▸ WORK TO COMPLETE
Return only that part of the material below which starts with the line containing "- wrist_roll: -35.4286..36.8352" and goes on through the line containing "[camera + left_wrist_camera", restated exactly.

╭──

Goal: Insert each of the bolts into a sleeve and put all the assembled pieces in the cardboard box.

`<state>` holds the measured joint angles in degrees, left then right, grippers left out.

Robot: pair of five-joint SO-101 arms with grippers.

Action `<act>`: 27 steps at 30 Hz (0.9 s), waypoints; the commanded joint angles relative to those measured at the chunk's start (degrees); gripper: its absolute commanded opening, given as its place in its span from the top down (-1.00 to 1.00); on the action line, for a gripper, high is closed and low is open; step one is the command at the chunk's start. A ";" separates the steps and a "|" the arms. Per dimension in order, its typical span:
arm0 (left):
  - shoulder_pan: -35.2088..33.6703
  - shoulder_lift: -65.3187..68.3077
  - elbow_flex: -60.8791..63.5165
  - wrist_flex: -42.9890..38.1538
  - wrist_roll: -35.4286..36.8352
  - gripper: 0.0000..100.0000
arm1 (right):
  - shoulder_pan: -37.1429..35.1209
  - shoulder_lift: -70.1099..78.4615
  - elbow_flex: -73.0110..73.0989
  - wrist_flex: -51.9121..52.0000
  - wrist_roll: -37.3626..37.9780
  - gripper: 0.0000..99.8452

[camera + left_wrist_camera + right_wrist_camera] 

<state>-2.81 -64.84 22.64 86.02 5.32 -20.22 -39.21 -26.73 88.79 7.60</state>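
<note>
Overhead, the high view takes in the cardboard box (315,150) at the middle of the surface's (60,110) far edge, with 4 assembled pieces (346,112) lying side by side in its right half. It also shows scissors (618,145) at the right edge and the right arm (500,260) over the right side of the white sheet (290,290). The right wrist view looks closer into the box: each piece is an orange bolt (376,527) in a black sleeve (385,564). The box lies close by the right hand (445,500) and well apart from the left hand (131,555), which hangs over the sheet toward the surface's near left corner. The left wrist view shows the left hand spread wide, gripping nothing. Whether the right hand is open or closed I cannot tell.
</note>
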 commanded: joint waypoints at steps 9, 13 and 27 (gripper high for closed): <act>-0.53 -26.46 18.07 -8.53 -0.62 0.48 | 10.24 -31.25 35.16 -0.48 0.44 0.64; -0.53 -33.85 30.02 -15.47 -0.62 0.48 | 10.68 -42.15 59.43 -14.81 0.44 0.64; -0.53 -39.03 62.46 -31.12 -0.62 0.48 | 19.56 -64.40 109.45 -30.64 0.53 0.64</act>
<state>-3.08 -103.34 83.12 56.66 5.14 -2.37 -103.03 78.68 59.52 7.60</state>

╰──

▸ ANSWER SPACE
  - wrist_roll: -35.4286..36.8352
  - gripper: 0.0000..100.0000
arm1 (right):
  - shoulder_pan: -37.1429..35.1209
  - shoulder_lift: -70.1099..78.4615
  - elbow_flex: -73.0110..73.0989
  - wrist_flex: -51.9121..52.0000
  - wrist_roll: -37.3626..37.9780
  - gripper: 0.0000..99.8452

[camera + left_wrist_camera + right_wrist_camera] 

That finishes the output for this exercise.